Mercer reached to reload his empty weapon only to realize the second spare magazine had dropped from his back pocket somewhere on the trail from camp. He looked back at where the men had been. The first white mercenary he’d tagged was getting to his feet, and one of the native gunmen was also stirring.
Wounded game was especially deadly, and injured men were no exception. Mercer moved back into the jungle and retraced his steps until he’d returned to the camp. Abe was tending to an injured prospector, while one of the remaining guards gathered equipment. The other man watched over the camp warily, his rifle at the ready. There was no sign of the guard who’d run away. Someone had already draped a tarp over Paul’s corpse.
“Mercer,” Abe cried. “What happened?”
“I don’t know,” Mercer said, panting and a little shaky. “I caught up with them about two hundred yards out.
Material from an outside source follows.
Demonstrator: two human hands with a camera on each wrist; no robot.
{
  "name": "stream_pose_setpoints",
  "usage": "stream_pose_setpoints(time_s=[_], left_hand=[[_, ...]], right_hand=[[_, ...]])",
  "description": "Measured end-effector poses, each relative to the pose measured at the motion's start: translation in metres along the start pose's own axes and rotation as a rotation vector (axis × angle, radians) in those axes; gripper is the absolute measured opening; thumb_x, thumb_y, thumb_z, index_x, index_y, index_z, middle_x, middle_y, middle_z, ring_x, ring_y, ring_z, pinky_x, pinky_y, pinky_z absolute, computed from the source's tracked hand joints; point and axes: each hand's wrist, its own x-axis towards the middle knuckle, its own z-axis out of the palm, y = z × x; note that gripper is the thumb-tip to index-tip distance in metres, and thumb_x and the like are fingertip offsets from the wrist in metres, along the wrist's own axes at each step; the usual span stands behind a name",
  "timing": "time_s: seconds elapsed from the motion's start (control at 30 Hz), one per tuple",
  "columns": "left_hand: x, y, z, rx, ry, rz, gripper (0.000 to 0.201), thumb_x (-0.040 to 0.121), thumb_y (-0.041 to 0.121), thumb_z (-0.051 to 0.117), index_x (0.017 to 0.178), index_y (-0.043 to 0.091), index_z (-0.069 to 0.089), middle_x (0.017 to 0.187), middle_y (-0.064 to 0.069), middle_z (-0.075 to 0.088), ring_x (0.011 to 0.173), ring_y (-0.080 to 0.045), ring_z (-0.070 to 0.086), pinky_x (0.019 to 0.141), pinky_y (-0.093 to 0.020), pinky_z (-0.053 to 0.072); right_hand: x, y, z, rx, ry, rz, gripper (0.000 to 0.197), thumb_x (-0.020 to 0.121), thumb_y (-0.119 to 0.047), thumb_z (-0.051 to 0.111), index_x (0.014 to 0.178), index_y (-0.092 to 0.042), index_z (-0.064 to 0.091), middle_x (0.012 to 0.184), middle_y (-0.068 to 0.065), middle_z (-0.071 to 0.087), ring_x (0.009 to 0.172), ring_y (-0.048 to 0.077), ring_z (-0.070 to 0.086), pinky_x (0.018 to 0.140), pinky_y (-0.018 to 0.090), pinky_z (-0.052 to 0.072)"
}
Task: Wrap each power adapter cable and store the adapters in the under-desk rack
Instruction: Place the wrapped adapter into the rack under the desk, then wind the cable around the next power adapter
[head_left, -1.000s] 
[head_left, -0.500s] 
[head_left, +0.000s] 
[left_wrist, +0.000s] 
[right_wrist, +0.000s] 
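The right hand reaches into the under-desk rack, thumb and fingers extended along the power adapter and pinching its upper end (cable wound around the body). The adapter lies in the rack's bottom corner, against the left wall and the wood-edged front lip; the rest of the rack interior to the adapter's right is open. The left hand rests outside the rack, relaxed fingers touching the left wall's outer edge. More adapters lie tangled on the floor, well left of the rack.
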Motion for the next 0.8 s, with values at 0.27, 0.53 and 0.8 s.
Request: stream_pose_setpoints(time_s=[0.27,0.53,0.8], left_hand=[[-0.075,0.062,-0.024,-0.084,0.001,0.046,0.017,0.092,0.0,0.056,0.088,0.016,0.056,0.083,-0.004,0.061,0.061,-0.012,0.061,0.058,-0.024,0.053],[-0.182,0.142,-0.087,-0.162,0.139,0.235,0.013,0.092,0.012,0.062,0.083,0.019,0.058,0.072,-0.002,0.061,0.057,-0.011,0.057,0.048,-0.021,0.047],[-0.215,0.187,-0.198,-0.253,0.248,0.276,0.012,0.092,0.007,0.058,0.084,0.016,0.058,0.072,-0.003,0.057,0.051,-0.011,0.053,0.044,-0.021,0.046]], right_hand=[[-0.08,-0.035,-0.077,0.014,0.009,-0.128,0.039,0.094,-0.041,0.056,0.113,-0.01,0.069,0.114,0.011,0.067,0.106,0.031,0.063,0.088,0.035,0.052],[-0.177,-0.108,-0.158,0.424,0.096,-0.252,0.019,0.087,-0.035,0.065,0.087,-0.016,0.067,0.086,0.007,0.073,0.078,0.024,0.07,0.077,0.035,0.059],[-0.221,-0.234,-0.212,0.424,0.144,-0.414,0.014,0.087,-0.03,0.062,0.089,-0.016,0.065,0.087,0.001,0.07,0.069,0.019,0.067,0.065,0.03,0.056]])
I got a few of them, but two are injured and they might regroup and come back — we should get going.”
Mercer grabbed a spare banana mag and rammed it into his AK, racking the slide to chamber a round as if he’d done it a million times.
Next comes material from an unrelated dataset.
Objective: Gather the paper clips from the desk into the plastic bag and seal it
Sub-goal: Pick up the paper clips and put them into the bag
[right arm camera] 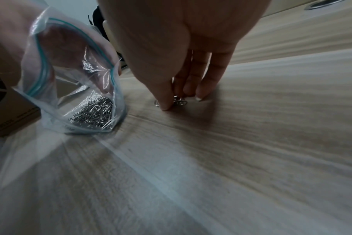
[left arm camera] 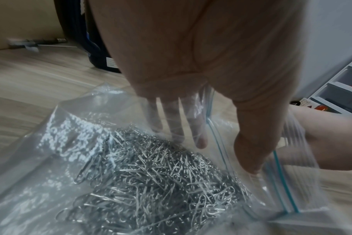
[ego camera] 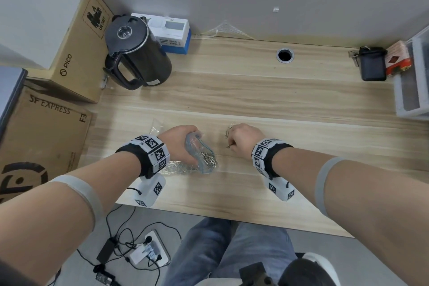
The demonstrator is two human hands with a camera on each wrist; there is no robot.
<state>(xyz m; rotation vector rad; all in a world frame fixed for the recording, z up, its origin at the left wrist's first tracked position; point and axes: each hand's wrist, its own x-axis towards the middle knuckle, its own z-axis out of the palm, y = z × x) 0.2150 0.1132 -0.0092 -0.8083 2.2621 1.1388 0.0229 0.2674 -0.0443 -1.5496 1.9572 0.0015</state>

He looked at Abe working on the prospecting geologist, but all he saw was his own parents dying while he ran away with his nanny. Abe looked up with a smile, relieved that the injured man would be okay, and that his star student had saved their lives. Mercer hadn’t failed this time, and he vowed that to the best of his abilities he would never do so again.
They made it to their predetermined rendezvous without incident and met the truck that was waiting to take them out of the wilderness. The guard who had run away at the outset of the attack was never seen again, and the company that had hired the guards made certain Paul’s widow and orphan child would be provided for. They never learned for certain what was behind the deadly attack, but rumor was a local warlord was trying to exert control over the territory for its mineral wealth and had hired white soldiers of fortune.
It was this incident that a few short months later would make Abe recommend his best pupil for a mission into Iraq when the CIA needed a geologist to help an insertion team assess whether or not Saddam Hussein had enough domestic uranium ore to start an enrichment project. That mission was the pivot point for Mercer’s career to veer as much into countering terrorism as finding Earth’s natural resources. So much of what Mercer was proud of, and also that for which he was most deeply ashamed, had its genesis in that one incident when he had saved Abe’s life. Losing him now didn’t change his past, but it did make him regret not thanking his old mentor one last time.
As a scattering of cars hissed by the road outside the Bell Tower Motor Court, and dawn started creeping past the sheer drapes, Mercer replayed the mine attack in his head again and again and again. He recalled, too, the incident in the jungle. One battle a victory, the other a defeat. Bookends to a friendship that ended too soon.